> What you need to do: Transcribe the listing underneath, keeping each word exact and omitting the images.
»»
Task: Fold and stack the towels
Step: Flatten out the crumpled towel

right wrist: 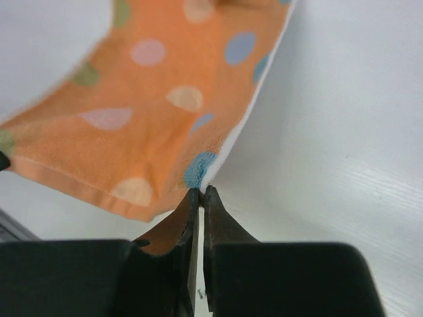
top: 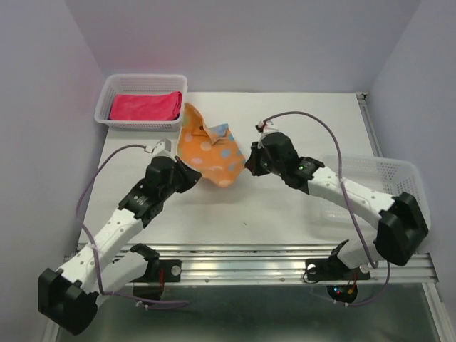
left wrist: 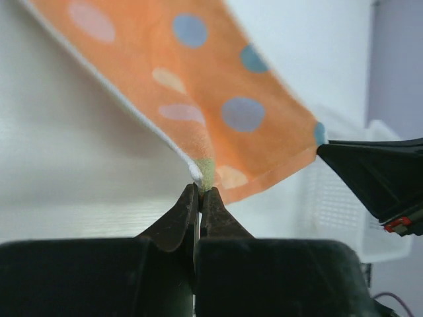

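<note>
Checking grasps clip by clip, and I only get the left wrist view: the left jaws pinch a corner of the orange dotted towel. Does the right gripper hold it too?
Observer: Yes; its own wrist view shows the right gripper shut on another corner of the orange dotted towel, by a blue dot.
Operator: Any other towels?
Observer: From above, a pink-red towel lies folded in a white basket at the far left of the table.
Operator: How near?
Observer: The orange dotted towel's far tip reaches that basket's right corner.

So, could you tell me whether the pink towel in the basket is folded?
Folded: the pink towel lies as a neat rectangle inside the basket.
</note>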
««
> Response for this exercise:
Task: Fold and stack the towels
Step: Flatten out the crumpled towel

right wrist: 
top: 
left wrist: 

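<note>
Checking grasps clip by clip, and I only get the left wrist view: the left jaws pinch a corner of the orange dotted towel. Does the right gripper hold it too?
Observer: Yes; its own wrist view shows the right gripper shut on another corner of the orange dotted towel, by a blue dot.
Operator: Any other towels?
Observer: From above, a pink-red towel lies folded in a white basket at the far left of the table.
Operator: How near?
Observer: The orange dotted towel's far tip reaches that basket's right corner.

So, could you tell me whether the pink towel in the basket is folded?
Folded: the pink towel lies as a neat rectangle inside the basket.
</note>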

Work on the exercise is finished.